RT-qPCR. In some embodiments, RT-qPCR is utilized for assessing transcripts or RNA. The following protocol is described as an example. In some embodiments, tumors were homogenized in RLT buffer followed by total RNA was isolated using RNAeasy kit (74104, Qiagen) according to manufacturer's protocol. Cells were washed with ice cold PBS and total RNA was extracted using RNeasy Kit (74104, Qiagen). cDNA conversion was performed immediately following RNA extraction using High-Capacity cDNA Reverse Transcription Kit (4374966, ThermoFisher). cDNA was stored in the −20° C. until use. qPCR was performed using TaqMan Universal PCR Master Mix (ThermoFisher) and TaqMan Probes (ThermoFisher) on a QuantStudio 7 Flex Real-Time PCR System (ThermoFisher) with technical duplicates. Relative gene expression levels were monitored using the Taqman Gene Expression probes for AXIN2 (Hs00610344 m1, ThermoFisher), SP5 (Hs01370227-mH, ThermoFisher), RNF43 (Hs00214886-m1, ThermoFisher), NOTUM (Hs00991061-m1, ThermoFisher), CXCL12 (Hs03676656-mH, ThermoFisher). Reactions used Advanced Fast Master Mix (4444557, ThermoFisher) and CT values were normalized to ACTB (4325788, ThermoFisher) as the endogenous control. Other suitable probes may be utilized in accordance with the present disclosure.
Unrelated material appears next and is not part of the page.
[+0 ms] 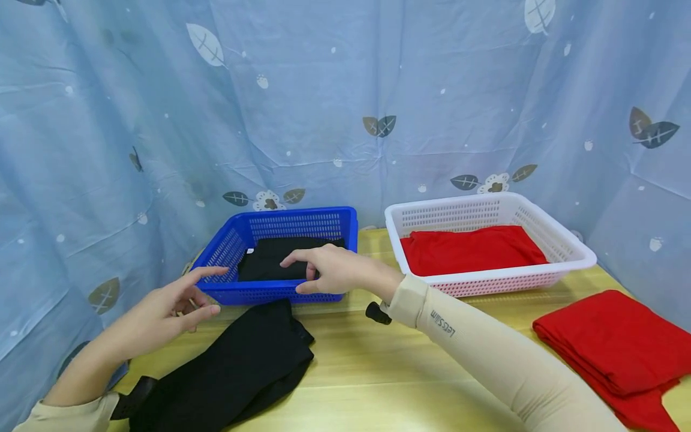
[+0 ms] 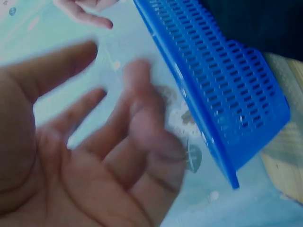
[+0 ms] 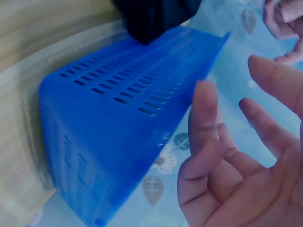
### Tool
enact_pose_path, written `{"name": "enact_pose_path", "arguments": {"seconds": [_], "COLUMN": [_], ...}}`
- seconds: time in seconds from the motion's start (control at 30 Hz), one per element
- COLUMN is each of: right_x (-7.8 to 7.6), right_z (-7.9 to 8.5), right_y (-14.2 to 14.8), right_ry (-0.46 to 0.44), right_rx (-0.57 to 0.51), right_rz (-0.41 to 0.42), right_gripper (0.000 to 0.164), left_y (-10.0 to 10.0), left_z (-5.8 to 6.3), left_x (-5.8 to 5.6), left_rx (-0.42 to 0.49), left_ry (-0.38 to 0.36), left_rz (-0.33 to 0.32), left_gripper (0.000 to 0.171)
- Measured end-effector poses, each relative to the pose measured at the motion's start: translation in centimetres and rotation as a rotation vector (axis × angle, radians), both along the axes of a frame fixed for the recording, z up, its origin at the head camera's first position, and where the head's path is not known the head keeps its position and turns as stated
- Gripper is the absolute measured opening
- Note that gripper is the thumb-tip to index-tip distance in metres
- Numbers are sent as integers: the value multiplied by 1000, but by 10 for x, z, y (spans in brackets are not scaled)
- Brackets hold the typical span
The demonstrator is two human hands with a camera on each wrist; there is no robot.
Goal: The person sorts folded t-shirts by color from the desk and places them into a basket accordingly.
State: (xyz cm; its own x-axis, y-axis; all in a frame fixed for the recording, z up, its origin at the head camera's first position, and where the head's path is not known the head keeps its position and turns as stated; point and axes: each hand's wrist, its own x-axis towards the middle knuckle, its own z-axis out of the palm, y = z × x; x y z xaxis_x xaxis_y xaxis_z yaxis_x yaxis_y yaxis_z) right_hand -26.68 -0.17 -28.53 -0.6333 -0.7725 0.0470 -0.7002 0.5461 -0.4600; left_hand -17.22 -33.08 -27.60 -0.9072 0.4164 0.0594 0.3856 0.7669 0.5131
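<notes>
1. Black garment (image 1: 275,255) inside blue basket (image 1: 286,293), lying flat, white label (image 1: 250,251) at its left edge
2. Left hand (image 1: 162,312) and right hand (image 1: 337,268) both empty, fingers loosely bent, poised at blue basket's near side, partly hiding it
3. Second black garment (image 1: 232,372) on wood-grain table (image 1: 372,372), just before blue basket, near left hand
4. To the right, white basket (image 1: 507,273) with red garment (image 1: 475,249) inside, folded red cloth (image 1: 610,342) nearby
5. Right sleeve (image 1: 486,360) across wood-grain table, hiding part of it; leaf-print curtain (image 1: 324,120) behind
</notes>
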Motion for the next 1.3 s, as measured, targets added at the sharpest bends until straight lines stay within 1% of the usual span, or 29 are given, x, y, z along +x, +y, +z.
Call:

Co-Immunoprecipitation. In some embodiments, co-immunoprecipitation is utilized to assess interactions, complexing, etc. The following protocol is described as an example. In some embodiments, in cells, e.g., DLD1 cells, peptide A and I-66, but not I-470, dose-dependently blocked beta-catenin/TCF4 interaction as detected by Western blotting. In some embodiments, provided peptides traverse cell membrane and/or inhibit beta-catenin/TCF interaction. In some embodiments, provided peptides directly bind to intracellular beta-catenin. In some embodiments, it was observed that various peptides, e.g., I-66, did not affect beta-catenin/E-cadherin interaction, e.g., in DLD1 cells. In some embodiments, for co-IP experiments, DLD1 cells were treated with compounds for a period of time, e.g., 4 hours. Cell pellets were washed twice with PBS and re-suspended in IP-MS Cell Lysis Buffer provided with the Pierce MS-Compatible Magnetic IP Kit (90409, ThermoFisher (containing Halt protease/phosphatase inhibitor (78440, ThermoFisher)) and sonicated for 2×10 seconds (30% amplitude) followed by incubation on ice for 10 min to achieve cell lysis. Lysates were then centrifuged for 10 min at 14000×g to pellet debris. Protein concentration was determined using a Pierce BCA Assay Kit (23225, ThermoFisher), and final protein concentration was adjusted to about 1 mg/mL using lysis buffer. For each condition, 1 mL of lysate was added to a 96-deepwell plate and incubated with rabbit monoclonal beta-catenin antibody (8480, Cell Signaling Technology) 1:50 dilution or rabbit isotype control for 16 hr at 4° C. in a thermomixer at 300 rpm. Protein-antibody complexes were captured using magnetic protein A/G beads according to the Pierce MS-Compatible Magnetic IP Kit (90409, ThermoFisher) protocol using a Kingfisher Flex Magnetic Particle Processor (ThermoFisher). Briefly, 30 μL of protein A/G magnetic beads were added to each lysate and incubated for 1 hr at room temperature. The beads were then washed 3× in buffer B (5188-5217Agilent), and 2× in Buffer B (5185-5988, Agilent), followed by elution for 10 min in 100 μL of elution buffer. In some embodiments, eluates were dried in a vacuum concentrator (SPD120, ThermoFisher) and re-suspended in 50 μL of Preomics LYSE buffer and digested according to the protocol of PreOmics iST 96X kit (P.O.00027, PreOimics).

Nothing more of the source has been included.